- _GOAL OF THE EXERCISE_
From the records below, copy each line in which the string "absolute" occurs.

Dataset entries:

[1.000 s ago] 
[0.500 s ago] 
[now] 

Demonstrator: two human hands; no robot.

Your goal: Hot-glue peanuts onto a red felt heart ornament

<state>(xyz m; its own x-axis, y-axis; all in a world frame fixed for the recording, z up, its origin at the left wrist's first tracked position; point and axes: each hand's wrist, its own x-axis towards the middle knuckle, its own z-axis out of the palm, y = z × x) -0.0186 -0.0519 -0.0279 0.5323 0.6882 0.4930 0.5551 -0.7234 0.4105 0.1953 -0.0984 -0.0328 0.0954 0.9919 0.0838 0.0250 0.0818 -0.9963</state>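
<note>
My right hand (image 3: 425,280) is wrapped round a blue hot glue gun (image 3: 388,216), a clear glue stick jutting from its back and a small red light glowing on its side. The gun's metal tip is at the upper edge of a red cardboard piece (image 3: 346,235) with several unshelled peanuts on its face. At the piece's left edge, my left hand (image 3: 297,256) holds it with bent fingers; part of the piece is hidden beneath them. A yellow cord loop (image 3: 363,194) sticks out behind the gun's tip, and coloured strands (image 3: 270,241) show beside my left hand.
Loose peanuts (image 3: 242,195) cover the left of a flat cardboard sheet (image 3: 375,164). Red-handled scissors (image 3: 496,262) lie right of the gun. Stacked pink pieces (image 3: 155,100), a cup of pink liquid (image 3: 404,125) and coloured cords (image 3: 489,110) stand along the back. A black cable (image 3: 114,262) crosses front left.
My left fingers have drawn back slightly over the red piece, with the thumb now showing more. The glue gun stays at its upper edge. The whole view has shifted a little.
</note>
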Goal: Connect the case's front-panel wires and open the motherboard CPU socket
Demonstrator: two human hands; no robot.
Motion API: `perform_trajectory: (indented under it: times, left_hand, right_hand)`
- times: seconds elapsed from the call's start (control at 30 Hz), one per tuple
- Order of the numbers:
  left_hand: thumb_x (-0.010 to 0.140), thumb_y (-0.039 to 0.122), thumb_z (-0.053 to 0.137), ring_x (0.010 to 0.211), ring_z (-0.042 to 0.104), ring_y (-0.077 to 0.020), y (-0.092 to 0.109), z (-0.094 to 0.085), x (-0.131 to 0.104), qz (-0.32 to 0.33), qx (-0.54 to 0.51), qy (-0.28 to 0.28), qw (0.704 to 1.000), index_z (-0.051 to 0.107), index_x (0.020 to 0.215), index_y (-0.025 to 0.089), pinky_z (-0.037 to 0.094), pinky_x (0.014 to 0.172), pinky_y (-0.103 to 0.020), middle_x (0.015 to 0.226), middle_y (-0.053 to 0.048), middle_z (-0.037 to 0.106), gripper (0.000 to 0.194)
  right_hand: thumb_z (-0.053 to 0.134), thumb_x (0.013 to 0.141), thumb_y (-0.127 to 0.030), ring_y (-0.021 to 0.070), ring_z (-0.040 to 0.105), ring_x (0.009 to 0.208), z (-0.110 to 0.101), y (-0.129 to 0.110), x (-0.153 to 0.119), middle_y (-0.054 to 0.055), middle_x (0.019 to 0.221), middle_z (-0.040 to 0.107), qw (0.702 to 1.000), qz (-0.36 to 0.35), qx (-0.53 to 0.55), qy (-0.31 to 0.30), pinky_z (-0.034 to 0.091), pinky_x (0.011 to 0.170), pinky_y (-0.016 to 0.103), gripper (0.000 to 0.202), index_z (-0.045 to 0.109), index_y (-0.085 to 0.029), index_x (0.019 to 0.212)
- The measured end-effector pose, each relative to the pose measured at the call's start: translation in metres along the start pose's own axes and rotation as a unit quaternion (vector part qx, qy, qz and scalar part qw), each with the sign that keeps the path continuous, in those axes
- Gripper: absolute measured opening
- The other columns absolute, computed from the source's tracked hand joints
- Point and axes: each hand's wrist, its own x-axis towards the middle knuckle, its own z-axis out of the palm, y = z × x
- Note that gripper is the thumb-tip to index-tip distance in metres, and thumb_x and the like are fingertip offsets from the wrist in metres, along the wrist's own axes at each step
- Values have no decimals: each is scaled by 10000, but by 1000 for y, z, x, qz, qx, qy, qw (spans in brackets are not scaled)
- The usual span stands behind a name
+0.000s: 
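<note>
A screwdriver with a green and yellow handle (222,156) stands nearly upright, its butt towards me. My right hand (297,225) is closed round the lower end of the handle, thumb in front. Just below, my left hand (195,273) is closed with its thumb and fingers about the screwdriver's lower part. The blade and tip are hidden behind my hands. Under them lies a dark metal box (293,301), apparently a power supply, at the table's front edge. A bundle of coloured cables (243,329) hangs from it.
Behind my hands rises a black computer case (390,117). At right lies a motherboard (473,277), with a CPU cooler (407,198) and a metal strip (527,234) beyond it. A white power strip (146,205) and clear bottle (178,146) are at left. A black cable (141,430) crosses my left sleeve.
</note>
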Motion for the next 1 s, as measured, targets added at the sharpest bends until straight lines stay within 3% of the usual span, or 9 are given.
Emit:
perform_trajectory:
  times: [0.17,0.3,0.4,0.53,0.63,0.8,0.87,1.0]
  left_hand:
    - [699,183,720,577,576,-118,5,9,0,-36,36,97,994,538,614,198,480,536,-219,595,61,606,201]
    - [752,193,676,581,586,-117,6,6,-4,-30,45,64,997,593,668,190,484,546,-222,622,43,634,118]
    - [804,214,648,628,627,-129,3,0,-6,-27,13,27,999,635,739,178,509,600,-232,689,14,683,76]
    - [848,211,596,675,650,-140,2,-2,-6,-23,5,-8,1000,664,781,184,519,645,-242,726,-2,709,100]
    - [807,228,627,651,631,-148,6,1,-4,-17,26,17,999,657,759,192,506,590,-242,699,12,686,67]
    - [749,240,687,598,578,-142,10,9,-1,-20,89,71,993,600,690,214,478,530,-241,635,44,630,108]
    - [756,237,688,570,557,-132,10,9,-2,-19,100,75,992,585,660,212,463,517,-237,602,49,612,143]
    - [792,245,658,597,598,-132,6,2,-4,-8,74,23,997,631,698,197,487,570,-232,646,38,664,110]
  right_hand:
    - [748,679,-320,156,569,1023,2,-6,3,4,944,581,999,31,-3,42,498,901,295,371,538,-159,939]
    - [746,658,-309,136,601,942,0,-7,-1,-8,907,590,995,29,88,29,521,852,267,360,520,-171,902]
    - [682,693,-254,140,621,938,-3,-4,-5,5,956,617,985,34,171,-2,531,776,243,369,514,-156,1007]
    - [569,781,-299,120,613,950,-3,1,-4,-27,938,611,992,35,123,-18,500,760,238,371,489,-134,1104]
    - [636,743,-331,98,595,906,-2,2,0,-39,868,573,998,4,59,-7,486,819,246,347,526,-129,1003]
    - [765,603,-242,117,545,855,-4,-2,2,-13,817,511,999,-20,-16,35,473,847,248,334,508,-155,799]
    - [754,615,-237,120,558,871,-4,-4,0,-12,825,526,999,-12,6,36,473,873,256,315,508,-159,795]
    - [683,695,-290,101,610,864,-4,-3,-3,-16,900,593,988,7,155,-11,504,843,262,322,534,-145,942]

- _FINISHED TASK_
- Gripper: absolute measured opening
- The other columns absolute, computed from the source's tracked hand joints

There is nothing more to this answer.